07:00:04 am on September 18, 2008 |
Once more, with feeling
How many licks does it take to get to the center of a Tootsie Roll Pop(tm)? One lump, or two? If I’ve heard it once, I’ve heard it a thousand times. We as a intelligent beings are obsessed with numbers. We always want to know how much, how many or how few something takes. I heard once in a course on effective presentation style that a good way to get an audience’s attention was to just list a seemingly random set of numbers on a whiteboard or screen, then fill in the labels to indicate the significance of those numbers as the presentation progresses.
A number that comes up often in the field of knowledge management is how many clicks it takes to reach a resolution during a knowledge query operation. There is a well founded concern for efficiency at work here but what is a reasonable number of clicks to find a resolution? I’ve read requirements for maximums and averages of from five all the way down to one. I’ve even heard a marketing VP state that their goal for their product was zero clicks which would apparently involve the system answering the query correctly before it’s even asked.
So while R&D works on precognitive query engines, those of us still on the sunnier side of the Twilight Zone must work with what we have available. Not that we have to give up the farm but most things worth doing involve compromise and trade-offs. Give a little in one area to get a little in another and you can end up with a much more robust and valuable solution. In the case of searching and querying knowledge management repositories the trade-off I propose is to accept the fact that the typical query of knowledge is a two-step process. (Numbers again.) It might be difficult to give up on the ideal of jumping straight to the answer but let’s try starting with just finding the question in the knowledgebase first. A searcher has the following advantages working for him or her when searching for a question:
- The searcher knows more about the question than anything else.
- If anything at all is known about the answer that knowledge is likely vague and possibly inaccurate.
- The searcher is more likely to recognize the question when they see it appear in a list of search results.
- Even if the initial query results in the best answer being at top of the list, it might as well not exist if the searcher doesn’t recognize it when they see it.
- Once a matching question has been found, there will likely be a small number of matching answers to consider – the searcher will have to evaluate only those answers matched to the selected question instead of every answer that matches their query in some obscure way.
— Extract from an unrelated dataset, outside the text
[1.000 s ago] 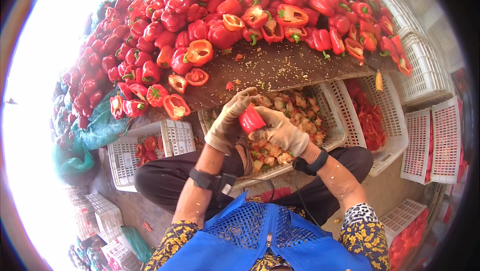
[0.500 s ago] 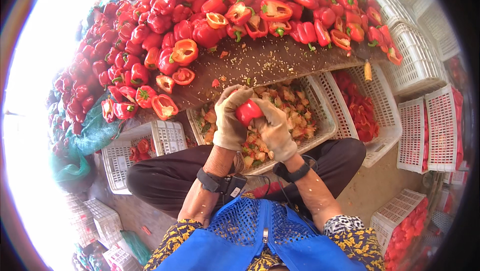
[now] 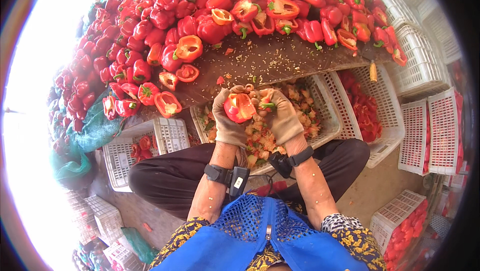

Just to be clear, I’m using the term “question” here in a somewhat generic way. It might be a literal question for which exists a known answer. It might be a goal the searcher needs to accomplish for which their exists one or more processes that reach that goal. It might be a symptom or an error message that the searcher might encounter while using some product or service.
Imagine a scenario where the user inputs their question, goal or symptom as a query to the knowledgebase – the first click. The available targets and potential search results for that query are in question, goal or symptom form so, with even a nominal degree of natural language processing, there is likely to be a good match. That match, highly ranked, is presented as a search result and, because its author has been careful to use the voice of the customer, the searcher recognizes it as being relevant to their quest and clicks it – that’s two. Now, in the special case where there is only one possible answer or resolution for the selected question, the user is done – two clicks total. There might be more than one possible resolution to consider but it will be a relatively small set to evaluate and the searcher will have more confidence that the correct resolution is findable because of their initial success in finding a match to their question. There might even be additional assistance in the form of tagging or clarifying questions to help the searcher select the best answer – one or two more clicks.
So on that trade-off we talked about earlier we’re up to from two to four clicks to get to the answer. But on the gain side of the equation, there should be much more consistency in those numbers as we avoid the somewhat common scenario where the searcher clicks through several answers trying to find one that addresses their issue or leads toward their goal. And the worst case scenario is that the searcher’s question is not in the knowledgebase at all. This isn’t as bad as it sounds though because the best way to fail in a search is to fail quickly and cleanly – confident that there’s nothing hiding in the content. And we will have captured in the logs the question that’s missing so it will be relatively easy to evaluate what if anything should be added to the knowledgebase. And there’s still plenty of room for automation to (for example) filter any available solutions according to something known about the searcher or their context – subtract one click.